■ INFORMATION SHOWN
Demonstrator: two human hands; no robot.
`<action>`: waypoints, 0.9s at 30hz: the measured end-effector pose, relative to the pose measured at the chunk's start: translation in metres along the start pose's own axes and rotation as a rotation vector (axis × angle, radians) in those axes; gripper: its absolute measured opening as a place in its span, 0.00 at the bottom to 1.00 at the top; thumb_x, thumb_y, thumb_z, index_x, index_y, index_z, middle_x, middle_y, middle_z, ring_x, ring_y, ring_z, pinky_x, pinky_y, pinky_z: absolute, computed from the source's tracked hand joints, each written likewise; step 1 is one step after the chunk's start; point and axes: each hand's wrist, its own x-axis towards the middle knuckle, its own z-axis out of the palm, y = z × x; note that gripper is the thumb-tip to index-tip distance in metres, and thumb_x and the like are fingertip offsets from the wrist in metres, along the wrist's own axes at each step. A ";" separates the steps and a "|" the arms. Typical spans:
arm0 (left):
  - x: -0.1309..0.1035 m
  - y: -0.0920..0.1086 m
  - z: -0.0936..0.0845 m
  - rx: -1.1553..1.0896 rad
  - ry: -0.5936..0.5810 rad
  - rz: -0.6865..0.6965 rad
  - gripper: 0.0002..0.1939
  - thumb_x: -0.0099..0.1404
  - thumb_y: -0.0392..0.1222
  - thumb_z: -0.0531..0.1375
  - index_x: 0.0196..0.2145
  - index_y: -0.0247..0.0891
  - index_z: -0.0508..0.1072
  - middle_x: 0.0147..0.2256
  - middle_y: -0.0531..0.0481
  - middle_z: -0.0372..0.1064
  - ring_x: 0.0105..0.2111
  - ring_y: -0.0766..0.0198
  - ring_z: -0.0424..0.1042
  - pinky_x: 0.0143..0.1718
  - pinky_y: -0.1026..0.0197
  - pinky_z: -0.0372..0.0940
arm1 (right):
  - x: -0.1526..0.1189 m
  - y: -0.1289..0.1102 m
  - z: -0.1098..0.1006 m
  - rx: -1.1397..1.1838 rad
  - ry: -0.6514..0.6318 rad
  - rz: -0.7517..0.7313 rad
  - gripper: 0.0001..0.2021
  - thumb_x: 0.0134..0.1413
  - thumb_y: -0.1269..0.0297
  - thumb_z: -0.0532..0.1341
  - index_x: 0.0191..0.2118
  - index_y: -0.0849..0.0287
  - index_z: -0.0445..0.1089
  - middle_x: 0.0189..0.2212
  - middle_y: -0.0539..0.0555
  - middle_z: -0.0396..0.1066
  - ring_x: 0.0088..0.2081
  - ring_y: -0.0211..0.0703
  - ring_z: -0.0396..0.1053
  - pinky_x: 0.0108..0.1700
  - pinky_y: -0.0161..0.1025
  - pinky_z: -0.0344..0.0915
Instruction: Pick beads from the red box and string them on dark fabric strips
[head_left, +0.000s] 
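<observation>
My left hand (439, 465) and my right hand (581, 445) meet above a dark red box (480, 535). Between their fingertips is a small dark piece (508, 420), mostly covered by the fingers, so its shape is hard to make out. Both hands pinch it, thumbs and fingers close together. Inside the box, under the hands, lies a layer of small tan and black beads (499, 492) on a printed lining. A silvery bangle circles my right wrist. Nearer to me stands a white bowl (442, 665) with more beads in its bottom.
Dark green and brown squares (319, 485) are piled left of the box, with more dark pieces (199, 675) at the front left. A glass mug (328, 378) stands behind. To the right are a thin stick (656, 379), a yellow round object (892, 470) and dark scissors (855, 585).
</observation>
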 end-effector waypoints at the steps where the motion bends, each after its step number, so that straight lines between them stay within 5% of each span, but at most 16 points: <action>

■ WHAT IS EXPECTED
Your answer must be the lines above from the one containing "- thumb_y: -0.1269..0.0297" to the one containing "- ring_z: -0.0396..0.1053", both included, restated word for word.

■ EXPECTED ANSWER
  - thumb_y: -0.1269..0.0297
  - thumb_z: -0.0532..0.1341
  - index_x: 0.0191..0.2118
  - index_y: -0.0849..0.0287
  - index_z: -0.0445..0.1089
  - middle_x: 0.0189..0.2212
  - middle_y: -0.0539..0.0555
  - middle_z: -0.0396..0.1066
  - ring_x: 0.0088..0.2081
  - ring_y: -0.0211..0.0703
  - ring_z: -0.0396..0.1053

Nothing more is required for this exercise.